GASTRO-ENTÉROLOGIE
Cas clinique
Auteur(s) : Michael Boussellier*, Christian Debout**, Christel Delprat***
Fonctions :
*Clinique vétérinaire de la Rivière
1, rue Pierre-Loti
31830 Plaisance-du-Touch
**Clinique vétérinaire de la Rivière
1, rue Pierre-Loti
31830 Plaisance-du-Touch
***Clinique vétérinaire de la Rivière
1, rue Pierre-Loti
31830 Plaisance-du-Touch
L’entérite régionale granulomateuse est une entité rarement décrite faisant partie du groupe des maladies inflammatoires chroniques intestinales, mais présentant des caractéristiques particulières.
Un yorkshire terrier mâle stérilisé de 7 ans est présenté pour une diarrhée, des vomissements, une dysorexie et un amaigrissement.
Ce chien présente depuis 15 jours une diarrhée liquide n’ayant pas rétrocédé sous Smecta®, associée à une dysorexie, à des vomissements et à un abattement depuis 48 heures. Le volume des selles est plus important, mais la fréquence de défécation est normale. Les propriétaires ne notent pas de sang en nature, ni de glaires dans les selles et le chien ne présente ni ténesme ni urgence fécale.
Les vaccins sont à jour et l’animal est vermifugé tous les 3 mois avec de la milbémycine. Il est nourri avec des croquettes achetées en grandes surfaces.
Le chien ne présente pas de déshydratation, son poids est de 3 kg, son score corporel est estimé à 2/5. L’auscultation cardiorespiratoire est normale. Sa température rectale est de 38,5 °C.
La palpation abdominale est tendue sans pouvoir mettre en évidence de masse. Le signe du flot est négatif.
Les caractéristiques de cette diarrhée orientent vers une atteinte de l’intestin grêle : volume augmenté, fréquence normale, répercussion sur l’état général, amaigrissement.

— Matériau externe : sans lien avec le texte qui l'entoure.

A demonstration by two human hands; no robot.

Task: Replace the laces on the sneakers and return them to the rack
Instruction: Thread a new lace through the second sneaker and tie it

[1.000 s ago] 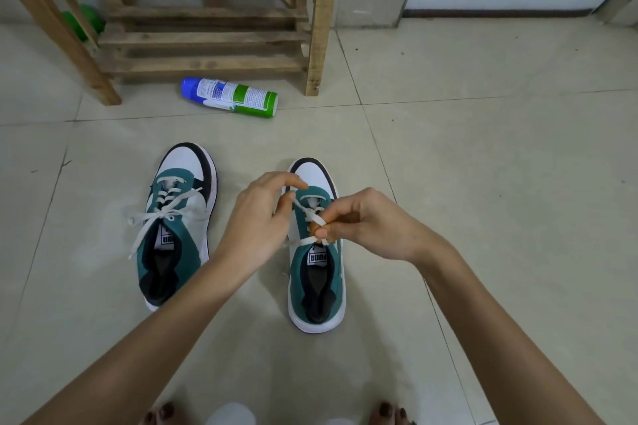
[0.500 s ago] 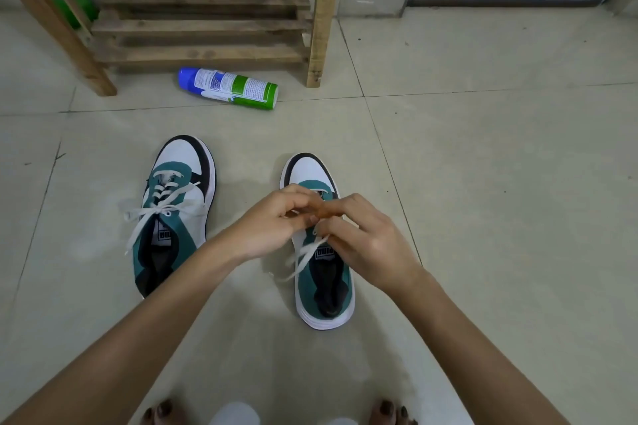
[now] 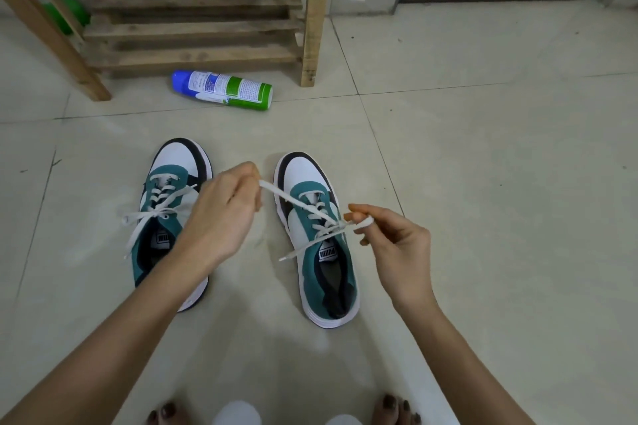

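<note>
The flat white lace ran taut across the right-hand teal, white and black low-top sneaker, which stood on the pale tiled floor near the person's feet, toe pointing far. The left hand pinched one loop of that lace between thumb and fingers up near the toe, while the right hand pinched the other loop at the sneaker's right side, its remaining fingers curled; a loose tip trailed off the near-left of the tongue. The bow seemed to be in the middle of being drawn tight. If either loop were pulled too far, its free tail could slip through the knot and undo the bow, and an uneven pull would likely leave one loop long and one short. The light shoe had nothing bracing it, so a hard tug might tip or skid it on the smooth tile. Just left stood the matching second sneaker, its lace already tied in a bow. Farther off, a blue, white and green spray can lay on its side in front of the slatted wooden rack, where it might roll or obstruct the sneakers' return.
</note>
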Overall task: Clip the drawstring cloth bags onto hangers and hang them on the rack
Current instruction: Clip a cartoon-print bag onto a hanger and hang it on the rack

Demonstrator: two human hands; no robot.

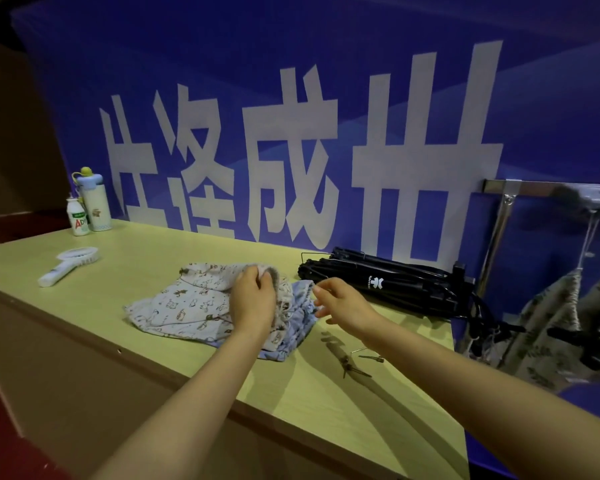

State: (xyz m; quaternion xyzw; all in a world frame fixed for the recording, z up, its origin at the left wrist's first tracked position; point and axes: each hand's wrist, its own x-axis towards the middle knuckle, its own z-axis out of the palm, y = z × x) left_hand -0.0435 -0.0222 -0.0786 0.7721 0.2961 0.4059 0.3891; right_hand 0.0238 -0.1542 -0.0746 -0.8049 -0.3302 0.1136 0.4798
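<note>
Two hands at centre frame: left hand (253,299) pinches the cream bag (187,303); right hand (343,306), unclenched, hovers nearer the hangers (378,278)

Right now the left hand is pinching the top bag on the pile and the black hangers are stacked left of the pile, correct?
Not quite: in the head view the black hangers are stacked right of the pile, not left. The left hand does pinch the top bag.
</note>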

Les hypothèses diagnostiques, par ordre de probabilité décroissante, sont :
– une atteinte digestive : infestation parasitaire, entéropathie sensible aux antibiotiques ou au changement alimentaire ou aux traitements immunomodulateurs, processus néoplasique ;
– une atteinte extradigestive : insuffisance rénale, hépatopathie, hypocorticisme ou, moins probablement, insuffisance pancréatique exocrine.
Afin d’écarter les principales atteintes extradigestives et d’évaluer les éventuelles pertes protéiques, un bilan biochimique de base est réalisé ne montrant aucune anomalie.
Un ionogramme est également effectué pour explorer une maladie d’Addison. Il ne révèle aucune anomalie (tableau).
Une échographie abdominale met en évidence un épaississement très marqué de 15 mm (normes inférieures à 4,1 mm) de la partie terminale de l’iléon. L’échostructure de la paroi est altérée et associée à une adénomégalie mésentérique (non mesurée) (photo 1). Aucun iléus n’est noté en amont de cette lésion. Le reste de l’examen, notamment les autres segments digestifs, ne révèle aucune anomalie.
Une laparotomie exploratrice confirme l’atteinte segmentaire de la portion terminale de l’iléon, mais également de la valvule iléo-cæcale et du cæcum. De nombreux granulomes sont également notés sur la membrane séreuse (photo 2). Une biopsie de la lésion est réalisée pour analyse histologique.
Hormis une discrète atrophie des villosités, aucune lésion de l’épithélium de revêtement ni de celui de cryptes intestinales n’est identifiée. Aucune dilatation des chylifères centraux des villosités, ni des vaisseaux lymphatiques des couches pariétales plus profondes de l’intestin, n’est détectée.
La lamina propria est le siège d’un infiltrat inflammatoire mixte lymphoplasmocytaire et éosinophilique d’intensité modérée, se prolongeant dans la sous-muqueuse autour des axes vasculaires.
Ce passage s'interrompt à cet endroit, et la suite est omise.